To do
What you return should match the material below line for line, except that no image appears in it.

────

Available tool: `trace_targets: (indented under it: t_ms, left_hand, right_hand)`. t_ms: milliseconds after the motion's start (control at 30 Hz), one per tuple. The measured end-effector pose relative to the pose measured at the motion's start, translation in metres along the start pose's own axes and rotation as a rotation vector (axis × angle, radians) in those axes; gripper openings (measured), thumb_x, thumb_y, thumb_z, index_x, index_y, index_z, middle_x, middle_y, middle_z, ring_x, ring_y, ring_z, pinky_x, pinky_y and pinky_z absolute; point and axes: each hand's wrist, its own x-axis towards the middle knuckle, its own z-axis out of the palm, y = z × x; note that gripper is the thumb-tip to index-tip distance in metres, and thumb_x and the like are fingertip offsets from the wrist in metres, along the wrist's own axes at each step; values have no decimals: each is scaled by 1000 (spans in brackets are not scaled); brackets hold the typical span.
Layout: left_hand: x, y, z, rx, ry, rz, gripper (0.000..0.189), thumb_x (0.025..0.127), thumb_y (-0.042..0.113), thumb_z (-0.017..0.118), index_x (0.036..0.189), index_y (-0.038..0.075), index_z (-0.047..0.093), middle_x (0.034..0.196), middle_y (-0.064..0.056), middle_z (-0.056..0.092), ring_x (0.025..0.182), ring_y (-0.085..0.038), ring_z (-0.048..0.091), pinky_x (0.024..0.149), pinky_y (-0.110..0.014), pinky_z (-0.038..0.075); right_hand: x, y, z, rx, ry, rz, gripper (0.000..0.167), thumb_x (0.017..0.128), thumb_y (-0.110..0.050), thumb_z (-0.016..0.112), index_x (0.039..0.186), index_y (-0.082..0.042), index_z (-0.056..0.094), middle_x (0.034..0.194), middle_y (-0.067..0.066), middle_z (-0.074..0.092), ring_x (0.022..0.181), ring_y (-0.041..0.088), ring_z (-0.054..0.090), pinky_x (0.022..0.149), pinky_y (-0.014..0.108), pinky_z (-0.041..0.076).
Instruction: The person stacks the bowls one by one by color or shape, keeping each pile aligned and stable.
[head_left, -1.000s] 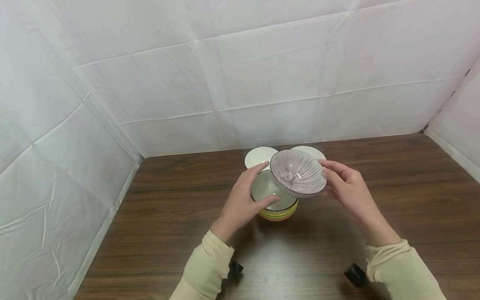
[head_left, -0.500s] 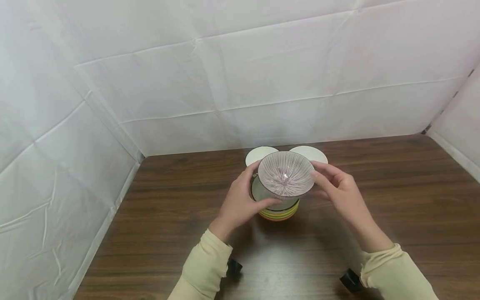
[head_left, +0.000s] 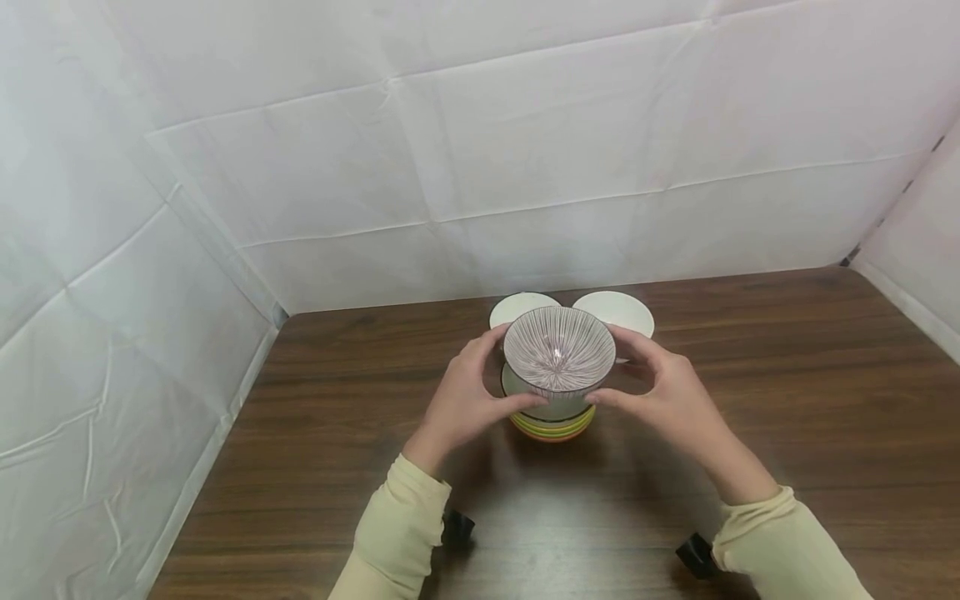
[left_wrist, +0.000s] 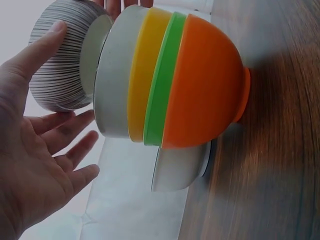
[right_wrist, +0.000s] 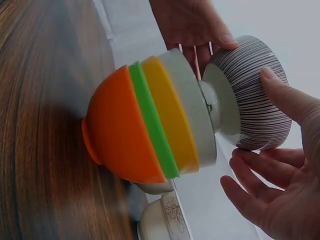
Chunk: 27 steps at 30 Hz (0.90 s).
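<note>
A bowl with thin dark stripes (head_left: 559,350) is held level between my two hands, over a stack of bowls. My left hand (head_left: 465,396) grips its left side, thumb at the front and fingers round the back. On the opposite side my right hand (head_left: 671,396) grips it the same way. Its pale foot is right at the rim of the top bowl, seen in the right wrist view. That top bowl is pale grey (left_wrist: 117,75) with a dark rim. Below it come a yellow bowl (left_wrist: 146,75), a green bowl (left_wrist: 164,82) and an orange bowl (left_wrist: 207,85) at the bottom.
Behind the stack stand two white bowls, one at left (head_left: 517,308) and one at right (head_left: 618,312); the right one shows a leaf pattern (right_wrist: 175,215). White sheeting (head_left: 525,150) borders the dark wooden table (head_left: 330,433). Black blocks (head_left: 697,556) sit by both wrists.
The striped bowl has moved left over the stack and gone from tilted to level. My right hand came along with it, its thumb now at the front; my left hand has closed onto the bowl.
</note>
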Motion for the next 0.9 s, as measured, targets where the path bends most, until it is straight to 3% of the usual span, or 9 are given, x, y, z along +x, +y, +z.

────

Finished task
Available tool: `trace_targets: (indented under it: t_ms, left_hand, right_hand)`. t_ms: milliseconds after the motion's start (control at 30 Hz), one per tuple. The measured end-effector pose relative to the pose measured at the motion's start, translation in metres along the start pose's own axes and rotation as a rotation vector (axis × angle, radians) in those axes; gripper openings (measured), thumb_x, thumb_y, thumb_z, index_x, index_y, index_z, middle_x, middle_y, middle_z, ring_x, ring_y, ring_z, pinky_x, pinky_y and pinky_z absolute; point and axes: each hand's wrist, its own x-axis towards the middle knuckle, its own z-axis out of the palm, y = z × x; note that gripper is the thumb-tip to index-tip distance in metres, and thumb_x and the like are fingertip offsets from the wrist in metres, along the wrist's own axes at each step; values have no decimals: each is scaled by 1000 (spans in brackets are not scaled); brackets hold the typical span.
Layout: left_hand: x, y, z, rx, ry, rz, gripper (0.000..0.189), thumb_x (0.025..0.127), thumb_y (-0.042..0.113), thumb_z (-0.017..0.118), index_x (0.036..0.189), index_y (-0.038..0.075), index_z (-0.047..0.093), middle_x (0.034..0.196), middle_y (-0.064..0.056), middle_z (-0.056..0.092), ring_x (0.025..0.182), ring_y (-0.085..0.038), ring_z (-0.048..0.091), pinky_x (0.024..0.149), pinky_y (-0.110..0.014), pinky_z (-0.038..0.075); right_hand: x, y, z, rx, ry, rz, gripper (0.000..0.167), thumb_x (0.017..0.128), thumb_y (-0.110..0.050), thumb_z (-0.016..0.112), index_x (0.039..0.186), index_y (-0.082..0.042), index_z (-0.056..0.094), middle_x (0.034..0.194), middle_y (-0.067..0.066), middle_z (-0.074..0.092), ring_x (0.022..0.181), ring_y (-0.041..0.088), ring_z (-0.054..0.090), pinky_x (0.022..0.149), pinky_y (-0.014..0.108), pinky_z (-0.041..0.076).
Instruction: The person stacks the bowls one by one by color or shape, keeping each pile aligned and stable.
[head_left, -1.000s] 
[head_left, -0.500s] 
[head_left, +0.000s] 
[left_wrist, +0.000s] 
[right_wrist, +0.000s] 
Chunk: 27 steps at 30 Hz (0.90 s).
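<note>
A bowl with thin dark stripes (head_left: 559,350) is held level between my two hands, over a stack of bowls. My left hand (head_left: 465,396) grips its left side, thumb at the front and fingers round the back. On the opposite side my right hand (head_left: 671,396) grips it the same way. Its pale foot is right at the rim of the top bowl, seen in the right wrist view. That top bowl is pale grey (left_wrist: 117,75) with a dark rim. Below it come a yellow bowl (left_wrist: 146,75), a green bowl (left_wrist: 164,82) and an orange bowl (left_wrist: 207,85) at the bottom.
Behind the stack stand two white bowls, one at left (head_left: 517,308) and one at right (head_left: 618,312); the right one shows a leaf pattern (right_wrist: 175,215). White sheeting (head_left: 525,150) borders the dark wooden table (head_left: 330,433). Black blocks (head_left: 697,556) sit by both wrists.
The striped bowl has moved left over the stack and gone from tilted to level. My right hand came along with it, its thumb now at the front; my left hand has closed onto the bowl.
</note>
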Motion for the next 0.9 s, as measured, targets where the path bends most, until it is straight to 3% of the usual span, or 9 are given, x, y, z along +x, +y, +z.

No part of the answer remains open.